A Fubine, domenica scorsa, è nato il nuovo Gruppo Aido. Non che mancassero associazioni in paese, ma con l’Aido pensiamo di andare ad ampliare il ventaglio dell’offerta, dal punto di vista solidaristico e, diciamo così, sanitario.

Aido promuove la donazione degli organi, ben sapendo che, donando, si possono salvare vite, o migliorarne la qualità. Noi di Fubine, attraverso iniziative che avremo modo di reclamizzare, ci muoveremo nel solco tracciato dall’Aido nazionale e seguendo la filosofia della sezione provinciale.

Al sito www.aido.it trovate tutto quel che può essere utile per fare chiarezza (e magari per indurvi a iscrivervi).

Dunque, a Fubine è nato il gruppo. Gli amici che ho coinvolto hanno voluto che ne fossi il presidente. Sanno, loro, che mi devono dare una mano e, in effetti, lo stanno già facendo. L’avventura è condivisa con Veronica Fracasso e Stefano Barbero (vice presidenti), Ivana Ferrabone (segretaria), Lidia Mordiglia (tesoriere); Enrica Dameri, Carla Spano, Chiara Longo ed Elisabetta Abbà (consiglieri); Sergio Avite, Rosella Montafia, Enrico Desimone e Massimo Faletti (supplenti). Ma altri sono pronti a sostenerci.

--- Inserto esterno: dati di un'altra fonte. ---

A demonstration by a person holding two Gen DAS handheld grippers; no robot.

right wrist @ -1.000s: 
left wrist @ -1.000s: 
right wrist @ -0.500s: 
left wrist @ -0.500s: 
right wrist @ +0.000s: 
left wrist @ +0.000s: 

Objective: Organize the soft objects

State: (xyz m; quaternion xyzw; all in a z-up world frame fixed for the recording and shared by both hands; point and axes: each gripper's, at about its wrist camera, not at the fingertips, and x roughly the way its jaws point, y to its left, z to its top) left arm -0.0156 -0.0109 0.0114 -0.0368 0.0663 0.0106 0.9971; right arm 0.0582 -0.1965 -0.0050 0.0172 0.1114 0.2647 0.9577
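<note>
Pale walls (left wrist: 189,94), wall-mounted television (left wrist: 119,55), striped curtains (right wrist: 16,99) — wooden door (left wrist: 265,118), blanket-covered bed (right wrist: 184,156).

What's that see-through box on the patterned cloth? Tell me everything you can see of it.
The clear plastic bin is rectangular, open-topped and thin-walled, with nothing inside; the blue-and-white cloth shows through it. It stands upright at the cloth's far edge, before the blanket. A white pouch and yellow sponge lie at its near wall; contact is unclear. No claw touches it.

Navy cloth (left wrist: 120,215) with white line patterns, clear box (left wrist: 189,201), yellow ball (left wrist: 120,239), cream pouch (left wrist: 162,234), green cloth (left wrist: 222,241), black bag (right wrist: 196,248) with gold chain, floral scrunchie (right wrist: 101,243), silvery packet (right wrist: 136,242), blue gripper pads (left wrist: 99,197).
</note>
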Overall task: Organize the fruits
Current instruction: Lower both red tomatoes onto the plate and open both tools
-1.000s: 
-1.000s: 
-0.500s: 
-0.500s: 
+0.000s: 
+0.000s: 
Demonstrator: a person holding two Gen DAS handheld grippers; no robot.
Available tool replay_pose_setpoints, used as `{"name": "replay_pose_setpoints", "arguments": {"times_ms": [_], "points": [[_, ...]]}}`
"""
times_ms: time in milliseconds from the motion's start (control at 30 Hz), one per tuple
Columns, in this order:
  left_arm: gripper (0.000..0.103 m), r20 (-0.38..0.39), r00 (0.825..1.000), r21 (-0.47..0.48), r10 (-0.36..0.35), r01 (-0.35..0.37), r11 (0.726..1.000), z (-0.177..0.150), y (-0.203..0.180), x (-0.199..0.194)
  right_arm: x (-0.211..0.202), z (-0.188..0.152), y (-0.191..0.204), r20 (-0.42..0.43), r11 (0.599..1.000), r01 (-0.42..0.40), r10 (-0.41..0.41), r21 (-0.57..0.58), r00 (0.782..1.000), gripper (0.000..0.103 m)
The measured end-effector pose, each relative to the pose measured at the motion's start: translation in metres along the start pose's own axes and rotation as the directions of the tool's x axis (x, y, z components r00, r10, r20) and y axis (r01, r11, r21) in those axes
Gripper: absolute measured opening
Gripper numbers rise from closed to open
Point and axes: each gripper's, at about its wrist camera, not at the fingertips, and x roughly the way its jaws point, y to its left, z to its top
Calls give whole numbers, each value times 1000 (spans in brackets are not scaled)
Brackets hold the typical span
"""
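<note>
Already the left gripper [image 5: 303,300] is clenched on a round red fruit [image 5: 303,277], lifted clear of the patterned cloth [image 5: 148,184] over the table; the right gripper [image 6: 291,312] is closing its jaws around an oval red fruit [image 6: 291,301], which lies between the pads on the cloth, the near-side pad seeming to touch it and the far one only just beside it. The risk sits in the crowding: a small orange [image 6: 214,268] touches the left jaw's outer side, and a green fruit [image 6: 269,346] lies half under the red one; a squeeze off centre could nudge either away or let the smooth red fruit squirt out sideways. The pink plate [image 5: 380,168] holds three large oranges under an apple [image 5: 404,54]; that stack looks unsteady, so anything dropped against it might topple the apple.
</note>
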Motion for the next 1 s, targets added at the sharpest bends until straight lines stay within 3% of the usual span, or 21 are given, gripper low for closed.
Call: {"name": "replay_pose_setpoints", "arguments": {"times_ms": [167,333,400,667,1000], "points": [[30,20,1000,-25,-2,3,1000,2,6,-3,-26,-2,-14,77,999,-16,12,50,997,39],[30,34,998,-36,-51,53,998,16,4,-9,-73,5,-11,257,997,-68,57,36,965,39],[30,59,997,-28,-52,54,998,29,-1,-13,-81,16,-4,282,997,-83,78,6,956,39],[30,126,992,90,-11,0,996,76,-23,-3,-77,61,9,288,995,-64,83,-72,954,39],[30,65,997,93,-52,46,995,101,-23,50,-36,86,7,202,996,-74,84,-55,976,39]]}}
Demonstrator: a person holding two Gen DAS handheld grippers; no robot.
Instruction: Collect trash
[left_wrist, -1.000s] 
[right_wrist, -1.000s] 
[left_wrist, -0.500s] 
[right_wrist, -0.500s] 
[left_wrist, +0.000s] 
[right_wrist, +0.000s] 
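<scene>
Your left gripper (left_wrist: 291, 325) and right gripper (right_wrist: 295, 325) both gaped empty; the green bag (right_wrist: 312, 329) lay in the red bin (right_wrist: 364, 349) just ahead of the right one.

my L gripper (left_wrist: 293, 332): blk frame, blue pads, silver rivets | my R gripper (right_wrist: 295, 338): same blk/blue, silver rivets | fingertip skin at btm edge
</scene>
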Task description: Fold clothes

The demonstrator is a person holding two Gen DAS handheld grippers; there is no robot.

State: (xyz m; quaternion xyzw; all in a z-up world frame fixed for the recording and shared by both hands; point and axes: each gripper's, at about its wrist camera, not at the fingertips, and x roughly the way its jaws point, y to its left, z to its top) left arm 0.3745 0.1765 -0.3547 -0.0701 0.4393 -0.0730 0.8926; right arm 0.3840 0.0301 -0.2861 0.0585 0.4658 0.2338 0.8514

Li ringrazio tutti, così come non posso non ringraziare il Comune di Fubine (il sindaco Lino Pettazzi è iscritto Aido da tempo), Avis e Croce Rossa, i medici del paese, la presidente provinciale uscente Nadia Biancato, Marilena Demichelis, presidente del gruppo intercomunale di Quattordio, a cui Fubine ha fatto riferimento fino a domenica scorsa, e tutte le delegazioni Aido della provincia che, domenica, sono venute a Fubine a darci il benvenuto nella famiglia dell’Associazione.

Un grazie anche a chi ci ha inviato incoraggiamenti, congratulazioni, consigli e a chi ha partecipato al nostro “battesimo”.

Infine, ricordo che il gruppo fubinese è dedicato a Giancarlo Fracasso, mancato lo scorso anno. Chi l’ha conosciuto, sa quanto ha fatto per il paese, in particolare con l’associazione L’Abbraccio. Sono molto felice che, sul nostro gonfalone, spicchi il suo nome.